• Exercise:
Your response should be the complete data, transcribed exactly.

• Data block:
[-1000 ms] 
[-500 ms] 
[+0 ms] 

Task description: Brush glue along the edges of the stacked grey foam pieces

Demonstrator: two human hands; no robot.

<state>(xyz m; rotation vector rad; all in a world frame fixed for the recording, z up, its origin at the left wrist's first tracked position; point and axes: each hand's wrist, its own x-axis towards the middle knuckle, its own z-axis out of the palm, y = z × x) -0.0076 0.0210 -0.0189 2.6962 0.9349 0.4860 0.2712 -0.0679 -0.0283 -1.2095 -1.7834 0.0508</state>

• Finished task:
[-1000 ms] 
[-500 ms] 
[+0 ms] 

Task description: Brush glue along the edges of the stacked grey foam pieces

Demonstrator: two human hands; no robot.

<state>(xyz m; rotation vector rad; all in a world frame fixed for the recording, z up, its origin at the left wrist's first tracked position; point and axes: each hand's wrist, its own x-axis towards the middle knuckle, its own z-axis out of the palm, y = z × x) -0.0076 0.0210 -0.0189 2.6962 0.9349 0.4860 0.2712 -0.0679 -0.0283 -1.2095 -1.7834 0.0508</state>

The output is finished and nothing more is needed.